Originally posted by ipsedixit
reply to post by wishful1gnorance
Unfortunately I still can't connect in spite of using an external USB wireless connector. I'm on a laptop running XP Pro SP2, but even on a desktop
running 7, I couldn't connect with the same wireless unit.
Prior to the switch to a WPA2 based password, I had no trouble connecting. This has to be some configuration issue.
Apparently you didn't take my earlier question seriously. But I'll offer a possible solution anyway.
Since you were replaced by forcible coup, my thought would be that the youngsters killed your wi-fi connection by "arp poisoning." I won't get into
what that means here, but if that's the case, you can get around it by using a "static" IP-to-MAC arp mapping. I sometimes use this to solve
intermittent or unknown network problems.

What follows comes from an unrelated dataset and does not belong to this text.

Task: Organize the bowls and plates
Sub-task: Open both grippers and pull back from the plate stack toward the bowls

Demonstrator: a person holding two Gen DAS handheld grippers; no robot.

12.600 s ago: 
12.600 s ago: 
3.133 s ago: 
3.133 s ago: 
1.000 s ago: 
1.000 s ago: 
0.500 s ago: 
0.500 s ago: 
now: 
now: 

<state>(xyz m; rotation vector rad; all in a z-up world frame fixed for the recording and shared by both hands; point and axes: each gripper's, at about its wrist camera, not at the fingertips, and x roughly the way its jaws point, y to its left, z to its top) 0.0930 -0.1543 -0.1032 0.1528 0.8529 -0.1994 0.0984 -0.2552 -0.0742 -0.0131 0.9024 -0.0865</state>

The first thing you need to know is that when setting up a router you usually set aside a range of DHCP IP addresses that will be assigned
dynamically. All IP addresses outside that range can be assigned statically. For instance, all the addresses in the range 192.168.1.10 to
192.168.1.200 are DHCP. Anything outside that range can be taken as static addresses. (Sometimes, depending on how you set it up, the DHCP addresses
can also be used statically.) If you happen to know what range has been set to DHCP, pick an IP address outside that for your own use. Otherwise, just
pick one at random and try it.
Now, as you probably know, every network device has a burned-in permanent MAC (media access control) address. Network connections are actually made
through the MAC. By using arp, you can permanently assign an IP address that maps to the MAC address of your network device.
You probably know this, but some people reading this may not: You can find the MAC address of your network device with the command (at the command
Read the resulting screen output. You can't miss it.
Now all you need to do is use arp to map your chosen IP address to your MAC address thusly:
arp -s ipaddr macaddr
As a random example, let's say you want to use the IP address 192.168.1.224 and your MAC address is 00:50:BA:85:85:CA. Use the command:
arp -s 192.168.1.224 00-50-BA-85-85-CA
Keep in mind that this mapping is only good during the current "session" (that is, until you restart your computer). You can, however, put it in a
.bat or .vbs file and run it at startup.